Tracing the phenomena made me feel a bit … weary.
It was easily detected to be caused by my renaming action. The template code called the method under its old name, but instead of the expected collection it got an empty one. This was, because after the renaming refactoring, the actually called method was the one from the upper class.
This returned (un-)fortunately an empty collection, otherwise some other template code would have called the items in a way impossible for the type actually carried by that collection, and an exception would have thrown.

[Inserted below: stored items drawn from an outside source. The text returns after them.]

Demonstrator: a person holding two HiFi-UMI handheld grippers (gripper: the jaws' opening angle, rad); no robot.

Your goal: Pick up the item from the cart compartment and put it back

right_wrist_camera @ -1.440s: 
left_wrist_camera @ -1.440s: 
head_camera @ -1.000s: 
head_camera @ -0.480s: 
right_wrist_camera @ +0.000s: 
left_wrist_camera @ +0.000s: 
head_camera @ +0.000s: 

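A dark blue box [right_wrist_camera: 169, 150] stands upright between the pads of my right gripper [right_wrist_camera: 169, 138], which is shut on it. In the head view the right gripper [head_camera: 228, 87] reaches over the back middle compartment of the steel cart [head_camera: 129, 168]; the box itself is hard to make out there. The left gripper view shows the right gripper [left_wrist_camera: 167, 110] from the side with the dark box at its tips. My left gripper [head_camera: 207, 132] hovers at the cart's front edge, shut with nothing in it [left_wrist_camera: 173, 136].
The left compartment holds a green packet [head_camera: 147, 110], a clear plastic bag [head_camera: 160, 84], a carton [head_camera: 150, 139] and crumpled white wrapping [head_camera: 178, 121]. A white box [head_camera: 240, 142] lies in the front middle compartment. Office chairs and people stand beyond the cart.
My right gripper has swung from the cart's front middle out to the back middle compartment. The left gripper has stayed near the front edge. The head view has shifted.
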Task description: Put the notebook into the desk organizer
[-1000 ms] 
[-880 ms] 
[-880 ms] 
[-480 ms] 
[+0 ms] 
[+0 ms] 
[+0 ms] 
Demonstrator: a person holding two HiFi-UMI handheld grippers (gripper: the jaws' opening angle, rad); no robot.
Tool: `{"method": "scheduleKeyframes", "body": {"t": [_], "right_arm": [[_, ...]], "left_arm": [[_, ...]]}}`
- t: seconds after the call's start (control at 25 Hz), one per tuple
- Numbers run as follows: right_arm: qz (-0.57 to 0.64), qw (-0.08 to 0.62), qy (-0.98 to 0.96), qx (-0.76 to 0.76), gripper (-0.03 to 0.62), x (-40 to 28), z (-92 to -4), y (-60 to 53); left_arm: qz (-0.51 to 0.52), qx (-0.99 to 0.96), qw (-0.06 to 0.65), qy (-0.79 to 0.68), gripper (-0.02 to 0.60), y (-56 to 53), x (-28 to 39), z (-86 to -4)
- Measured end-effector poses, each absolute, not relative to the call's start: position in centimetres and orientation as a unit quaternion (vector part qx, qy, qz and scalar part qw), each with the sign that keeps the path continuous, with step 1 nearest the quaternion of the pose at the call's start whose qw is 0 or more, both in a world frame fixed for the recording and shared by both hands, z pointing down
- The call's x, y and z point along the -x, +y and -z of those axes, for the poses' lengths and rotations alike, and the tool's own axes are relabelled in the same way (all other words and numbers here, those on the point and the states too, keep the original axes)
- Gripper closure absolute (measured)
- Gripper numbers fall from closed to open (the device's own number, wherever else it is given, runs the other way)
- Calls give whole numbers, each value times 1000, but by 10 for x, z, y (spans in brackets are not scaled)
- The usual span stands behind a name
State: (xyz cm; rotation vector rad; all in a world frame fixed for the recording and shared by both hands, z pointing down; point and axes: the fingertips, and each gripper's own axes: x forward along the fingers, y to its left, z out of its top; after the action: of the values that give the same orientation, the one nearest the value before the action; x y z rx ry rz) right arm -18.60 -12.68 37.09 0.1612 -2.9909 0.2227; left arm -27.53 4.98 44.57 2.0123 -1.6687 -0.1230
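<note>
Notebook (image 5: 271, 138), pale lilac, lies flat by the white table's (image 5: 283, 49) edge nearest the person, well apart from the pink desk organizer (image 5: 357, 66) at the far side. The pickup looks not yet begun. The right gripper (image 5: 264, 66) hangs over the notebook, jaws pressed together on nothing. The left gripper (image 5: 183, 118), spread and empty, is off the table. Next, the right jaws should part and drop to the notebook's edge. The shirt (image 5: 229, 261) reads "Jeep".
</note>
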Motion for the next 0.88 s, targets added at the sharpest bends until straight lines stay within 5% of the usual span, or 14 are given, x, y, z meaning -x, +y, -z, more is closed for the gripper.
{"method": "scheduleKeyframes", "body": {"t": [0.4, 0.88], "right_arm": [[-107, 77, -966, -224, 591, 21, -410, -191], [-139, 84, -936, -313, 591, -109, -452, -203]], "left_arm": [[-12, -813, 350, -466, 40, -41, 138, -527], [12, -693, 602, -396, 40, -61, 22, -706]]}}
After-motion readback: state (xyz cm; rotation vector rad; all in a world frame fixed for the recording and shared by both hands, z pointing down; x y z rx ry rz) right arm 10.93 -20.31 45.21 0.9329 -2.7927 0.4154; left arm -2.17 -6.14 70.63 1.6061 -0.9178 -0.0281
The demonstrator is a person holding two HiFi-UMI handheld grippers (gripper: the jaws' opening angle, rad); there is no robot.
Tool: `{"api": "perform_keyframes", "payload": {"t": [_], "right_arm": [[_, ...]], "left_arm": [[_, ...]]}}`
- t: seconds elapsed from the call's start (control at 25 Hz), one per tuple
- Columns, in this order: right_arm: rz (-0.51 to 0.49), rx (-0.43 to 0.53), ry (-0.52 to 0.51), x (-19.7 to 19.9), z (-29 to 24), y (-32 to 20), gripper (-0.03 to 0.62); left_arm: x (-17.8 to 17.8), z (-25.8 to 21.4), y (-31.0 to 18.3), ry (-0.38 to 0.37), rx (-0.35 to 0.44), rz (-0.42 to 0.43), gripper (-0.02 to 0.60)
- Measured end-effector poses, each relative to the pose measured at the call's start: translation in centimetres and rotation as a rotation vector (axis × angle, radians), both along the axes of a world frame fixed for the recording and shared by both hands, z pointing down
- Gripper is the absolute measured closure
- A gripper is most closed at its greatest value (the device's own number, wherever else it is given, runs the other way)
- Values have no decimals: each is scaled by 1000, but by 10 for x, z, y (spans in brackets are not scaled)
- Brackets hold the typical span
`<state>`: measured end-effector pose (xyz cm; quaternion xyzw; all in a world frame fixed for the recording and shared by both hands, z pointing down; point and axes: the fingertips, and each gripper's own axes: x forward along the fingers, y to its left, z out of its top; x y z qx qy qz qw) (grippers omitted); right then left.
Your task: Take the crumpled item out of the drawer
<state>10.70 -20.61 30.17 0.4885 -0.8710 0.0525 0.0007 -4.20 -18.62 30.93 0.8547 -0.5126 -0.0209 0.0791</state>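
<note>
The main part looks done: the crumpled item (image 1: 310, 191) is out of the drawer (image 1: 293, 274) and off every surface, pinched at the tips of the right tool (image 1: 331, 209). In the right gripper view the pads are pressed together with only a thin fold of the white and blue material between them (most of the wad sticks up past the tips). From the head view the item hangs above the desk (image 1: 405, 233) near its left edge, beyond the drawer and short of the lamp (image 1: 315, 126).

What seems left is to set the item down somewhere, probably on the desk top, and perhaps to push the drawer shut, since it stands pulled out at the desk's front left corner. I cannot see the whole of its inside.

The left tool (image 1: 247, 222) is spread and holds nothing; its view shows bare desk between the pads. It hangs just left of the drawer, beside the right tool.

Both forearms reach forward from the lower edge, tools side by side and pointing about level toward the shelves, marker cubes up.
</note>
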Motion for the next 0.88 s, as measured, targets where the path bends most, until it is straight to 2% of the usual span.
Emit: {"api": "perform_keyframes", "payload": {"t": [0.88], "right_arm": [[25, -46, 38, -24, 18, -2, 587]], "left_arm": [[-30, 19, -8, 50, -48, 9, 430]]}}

But so, simply this code was bypassed due to the empty collection, resulting in a lack of output.
What to do? Well, the calls to the method using its old name had to be changed.
Unfortunately there was no way to determine where in the templates this method was called, other than doing a dumb grep.
After changing the mass of templates, all seemed well at a first glance.
So building the codegenerator again, deploying it and doing the next test run.
But what surprise! Even more files changed, missing parts of formerly generated code!
It took now a good while to detect what was going on.
The template was used in different contexts, where it produced the same lines of generated code.
But to do that, it called the mentioned method on a reference, expecting the retrieved Collection to always contain the same type of items. Only that the type of the objects on which the method was called was not always the same! The template was also used in a context, where another type of objects was referenced, its class not being in the hierarchy mentioned before, so not sharing a common type. A typical case of duck typing: As long as it responds to my message and I get what I want, all is fine. Forget about TYPES!
So what happend so far was:
- Class One: renaming the method after getting compiler errors due to
- Templates: renaming the method calls after detecting that mistakenly the superclass’ method was called, leading to misbehaviour.
- Now: getting even more misbehaviour due to wrong method calls on other types.
The latter misbehaviour resulted from the fact, that velocity does indeed not complain if in code like the following the Dependencies property cannot be found.
#foreach ($dep in ${element.Dependencies})
So the all in all consequence:
- Duck Typing works by intentionally doing the right things at the right time. Knowing that, it becomes part of your development process.
- You can do it easily in Java too, simply use Object and the raw type Collection whereever you can. In this way: Don’t know why people rant against Duck Typing. They did it in the pre-Generics era anyway.
- When intending to work with typing to get the most from the compiler, interpreted code and dynamic typing can stab you in your back, especially when your interpreter does the favor to silently ignore incorrect method calls and the like.
At the end more seriously: After I had to maintain and first of all refactor some … ahem … not so well written foreign dynamic script code, and after getting in contact with Scala, I start to rethink my animosity against strong static type systems and compilers.
I recognise, that it mostly was driven by Java’s verbosity and implementation details than by principles.
Things changes, me too.
Java: why the heck compiler doesn’t check ?
Well, why do we use typing in our coding? To get typechecks by the compiler, I thought.
But the compiler indeed has to know, what we want or expect. So we give even more type information, namely by casting and parametrisation (Generics).
But why the heck is this “fine” Java compiler not able to detect such a simple typo?
Collection<AssociationEnd> lChildViews = lView. getChildViews();
for (AssociationEnd iFacade: lChildViews) {
WidgetAssociationEnd lFacade = (WidgetAssociationEnd) lChildViews;
Well, indeed the assignment should take and cast the reference in iFacade, not in lChildViews.
The code above resulted in a nice ClassCastException … at runtime!
Now I am working with so much type information, and the compiler is not able to check that WidgetAssociationEnd is no subtype of Collection? What the hell is this??